Uterine inversion is characterized by the folding of the fundus into the uterine cavity. While infrequent, it ranks among the most serious complications of childbirth, posing a significant risk of mortality primarily due to hemorrhage and shock. Retained placenta after vaginal delivery is diagnosed when placenta does not spontaneously deliver within 18-60 min. Manual placenta can be considered first if retained placenta occurs. A 29-year-old woman with parity status P2A0 came to maternal emergency referred from the first health care provider with severe post-partum hemorrhage after delivering her second living 3100 g baby 2 h before admission. The midwife reported that the placenta was hard to have.

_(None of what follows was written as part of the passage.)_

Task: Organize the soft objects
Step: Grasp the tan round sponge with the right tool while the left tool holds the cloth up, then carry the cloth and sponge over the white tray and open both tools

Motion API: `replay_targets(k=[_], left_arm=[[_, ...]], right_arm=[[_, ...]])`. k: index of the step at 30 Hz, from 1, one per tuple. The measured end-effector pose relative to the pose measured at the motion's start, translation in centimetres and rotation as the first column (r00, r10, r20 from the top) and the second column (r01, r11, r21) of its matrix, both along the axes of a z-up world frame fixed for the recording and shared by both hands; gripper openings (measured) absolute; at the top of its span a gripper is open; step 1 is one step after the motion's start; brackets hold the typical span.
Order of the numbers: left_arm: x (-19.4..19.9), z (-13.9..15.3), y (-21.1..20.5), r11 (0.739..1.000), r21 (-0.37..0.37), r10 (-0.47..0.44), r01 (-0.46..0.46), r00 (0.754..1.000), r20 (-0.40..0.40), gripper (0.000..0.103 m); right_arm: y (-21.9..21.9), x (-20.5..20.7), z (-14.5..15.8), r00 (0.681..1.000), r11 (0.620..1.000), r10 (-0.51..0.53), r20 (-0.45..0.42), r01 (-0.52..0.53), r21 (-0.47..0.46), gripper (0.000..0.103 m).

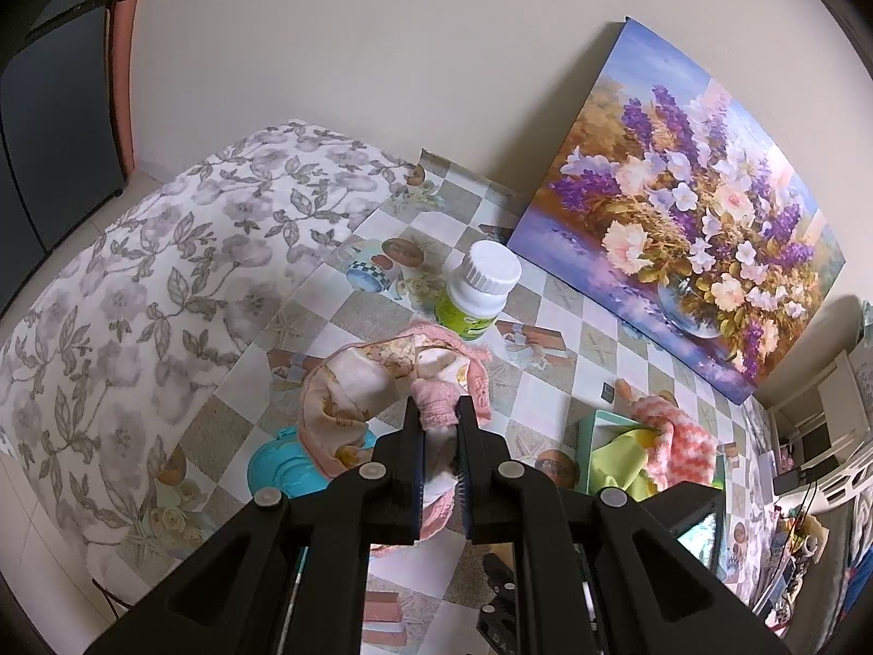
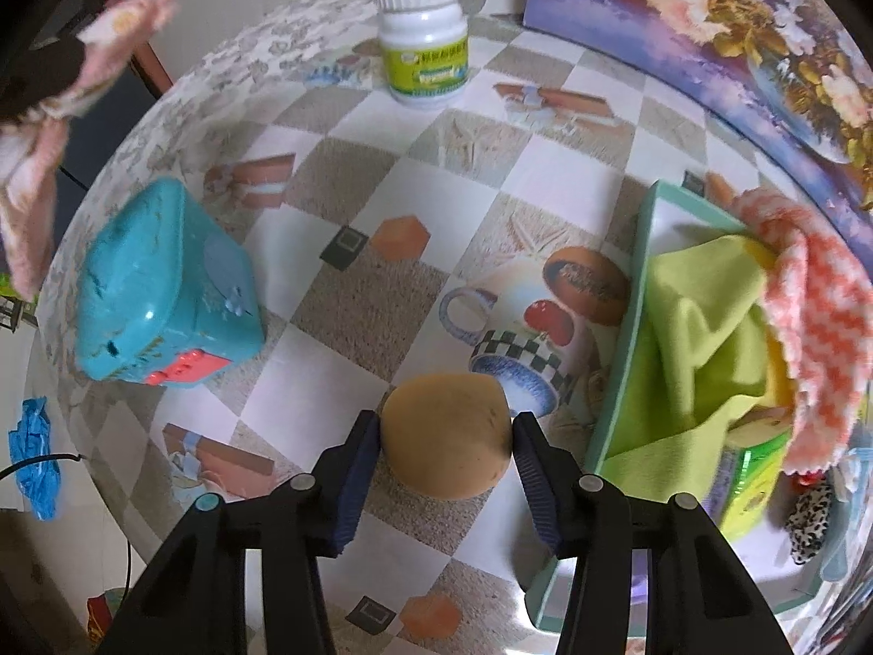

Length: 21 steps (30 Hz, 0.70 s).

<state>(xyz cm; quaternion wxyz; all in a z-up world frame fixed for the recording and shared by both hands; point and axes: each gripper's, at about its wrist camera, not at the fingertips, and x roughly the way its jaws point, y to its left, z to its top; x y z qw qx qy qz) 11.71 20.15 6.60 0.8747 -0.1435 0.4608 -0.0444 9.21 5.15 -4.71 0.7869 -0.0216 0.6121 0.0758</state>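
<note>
Both your grippers are loaded: left gripper [image 1: 441, 416] pinches the pink cloth [image 1: 382, 382] aloft; right gripper [image 2: 446, 428] seemingly squeezes the tan sponge [image 2: 447, 436] beside the box [image 2: 627, 360].

One white plastic bottle with green label [image 2: 423, 41] at the far end of the checkered tablecloth [image 2: 349, 300]. One teal plastic toy case [image 2: 158, 295]. One tan round sponge ball [image 2: 447, 434]. One mint-green open box [image 2: 635, 338], three cloths in it (lime, orange-white, yellow). One pink frilly fabric piece [image 1: 404, 382].
</note>
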Motion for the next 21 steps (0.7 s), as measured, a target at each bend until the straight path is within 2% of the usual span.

There was a resistance felt inside when she tried to do umbilical cord traction. The manual placenta was not done. After several trials, the placenta finally came out, followed by fundus of uterine. Acute hemorrhage occurred, causing a decrease of hemoglobin level to 7.8 g/dl. At maternal emergency, the placenta delivered spontaneously yet the fundus still inverted. Fast reposition of uterine done by doctor on duty to stop the hemorrhage. Following successful repositioning and 4 days of observation, the patient was discharged from the hospital with no signs of hemorrhage and favorable results on abdominal ultrasonography.

摘要

子宫内翻的特征是子宫底部折叠进入子宫腔。虽然不常见,但它是分娩最严重的并发症之一,主要由于出血和休克而具有显著的死亡风险。阴道分娩后胎盘滞留是指胎盘在18 - 60分钟内未自然娩出。如果发生胎盘滞留,可首先考虑人工剥离胎盘。一名29岁、孕产史为P2A0的妇女,在入院前2小时产下第二个体重3100克的活婴后,因严重产后出血被第一保健提供者转诊至产妇急诊。助产士报告说胎盘很难娩出。当她试图进行脐带牵引时,感觉到内部有阻力。未进行人工剥离胎盘。经过几次尝试,胎盘最终娩出,随后子宫底部也娩出。发生急性出血,导致血红蛋白水平降至7.8克/分升。在产妇急诊时,胎盘自然娩出,但子宫底部仍内翻。值班医生迅速进行子宫复位以止血。在成功复位并观察4天后,患者出院,无出血迹象,腹部超声检查结果良好。